Search code examples
pythoncountoperating-systemos.walklistdir

Count numbers of subdirectories and files with special conditions in Python


I have a folder test from which I want count the numbers of projects, buildings and txt_files by the following rule.

For the number of projects, it simply equals to the number of subfolders of the first layer subdirectories. For the number of buildings, it equals to the numbers of the first layer of subdirectories if it does not have the second layer of subdirectories, otherwise, count the second layer of subdirectories.

├─a
│  ├─a1
│  ├─a2
│  └─a3
│      ├─a3_1.txt
│      ├─a3_2.geojson
│      └─a3_3.txt
├─b
│  ├─b1
│  ├─b2
│  ├─b3
│  └─b4
├─c
│  ├─c1
│  ├─c2
│  └─c3
├─d
└─123.txt

For the following example structures: num_projects is 4 which contains the first layer subfolders: a, b, c, d; while num_buildings is 11, which contains subdirectories: a1, a2, a3, b1, b2, b3, b4, c1, c2, c3 and d; and num_txt is 3.

My solution so far:

import os

path = os.getcwd()

num_projects = 0 
num_buildings = 0 
num_txt = 0 

for subdirs in os.listdir(path):
    num_projects += 1    

for root, dirnames, filenames in os.walk(path):
    for dirname in dirnames:
        num_buildings += 1
    for filename in filenames:
        if filename[-4:] == ".txt":
            num_txt += 1

print("Number of projects is %d, number of buildings is %d, number of txt files is %d." %(num_projects, num_buildings, num_txt))   

Output:

Number of projects is 5, number of buildings is 17, number of txt files is 3.

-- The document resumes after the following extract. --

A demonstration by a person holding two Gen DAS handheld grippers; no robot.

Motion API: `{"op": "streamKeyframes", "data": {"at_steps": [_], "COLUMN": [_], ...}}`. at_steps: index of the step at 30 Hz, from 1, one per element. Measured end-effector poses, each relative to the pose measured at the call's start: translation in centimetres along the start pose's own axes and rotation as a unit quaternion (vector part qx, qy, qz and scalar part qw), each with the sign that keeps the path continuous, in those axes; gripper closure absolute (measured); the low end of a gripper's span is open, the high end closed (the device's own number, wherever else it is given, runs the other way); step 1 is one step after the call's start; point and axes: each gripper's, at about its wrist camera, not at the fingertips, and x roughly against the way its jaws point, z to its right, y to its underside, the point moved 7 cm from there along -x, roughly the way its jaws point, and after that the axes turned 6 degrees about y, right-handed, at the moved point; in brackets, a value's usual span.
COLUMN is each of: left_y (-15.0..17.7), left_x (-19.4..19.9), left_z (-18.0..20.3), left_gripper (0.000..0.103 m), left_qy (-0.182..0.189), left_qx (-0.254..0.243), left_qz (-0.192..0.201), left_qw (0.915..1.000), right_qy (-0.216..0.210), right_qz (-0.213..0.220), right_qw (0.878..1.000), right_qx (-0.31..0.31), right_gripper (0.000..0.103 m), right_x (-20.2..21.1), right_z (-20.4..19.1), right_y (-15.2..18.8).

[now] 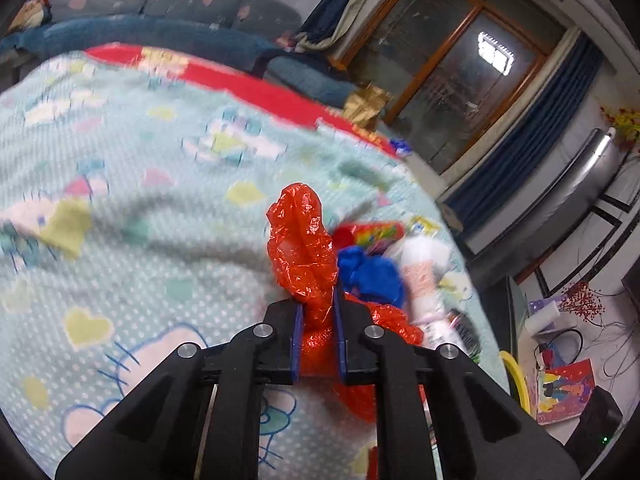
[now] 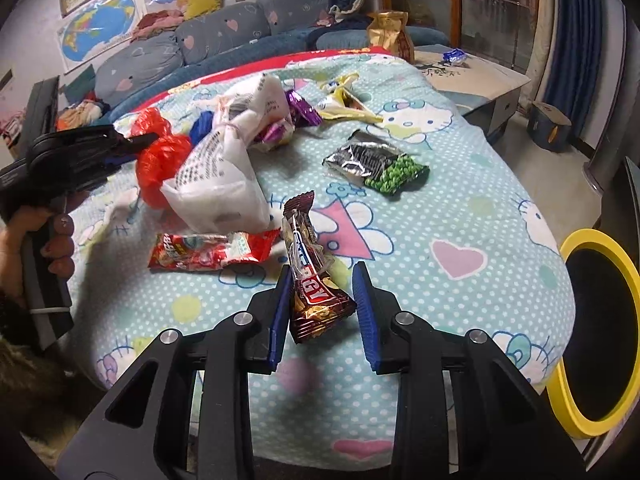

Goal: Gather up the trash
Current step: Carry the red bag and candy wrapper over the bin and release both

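My left gripper [image 1: 317, 312] is shut on a crumpled red plastic bag [image 1: 305, 248], held just above the patterned blanket; it also shows in the right wrist view [image 2: 132, 146] with the red bag [image 2: 160, 164]. My right gripper [image 2: 322, 304] is open around a brown snack wrapper [image 2: 312, 276] that lies between its fingers on the blanket. Other trash on the blanket: a red candy wrapper [image 2: 208, 254], a white plastic bag [image 2: 224, 168], a green pea packet [image 2: 376, 164], a yellow wrapper [image 2: 344, 100], a purple wrapper [image 2: 300, 110] and something blue [image 1: 372, 276].
A black bin with a yellow rim [image 2: 600, 332] stands at the right of the blanket-covered table [image 2: 460, 260]. A grey sofa [image 2: 192, 44] is behind, a low side table [image 2: 480, 76] with a gold bag [image 2: 390, 34] at the back right.
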Motion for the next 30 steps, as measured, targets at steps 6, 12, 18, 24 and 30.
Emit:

The num_projects and num_buildings are wrong. How could I make it correct? Thanks.


Solution

  • os.walk() is a generator and should be able to handle many directories (and subdirectories) without worrying about memory.

    It's not elegant but try this:

    import os
    
    projects = 0
    buildings = 0
    txt_files = 0
    
    path = os.getcwd()
    
    for root, directories, files in os.walk(path):
        if root == path:
            projects = len(directories)
            for sub_dir in directories:
                full_dir = os.path.join(root, sub_dir)
                for root_, directories_, files_ in os.walk(full_dir):
                    if root_ == full_dir:
                        if directories_ == []:
                            buildings += 1
                        else:
                            buildings += (len(directories_))
    
        for i in files:
            if i.endswith('.txt'):
                txt_files += 1
    
    print("There are {} projects, {} buildings and {} text files".format(projects, buildings, txt_files))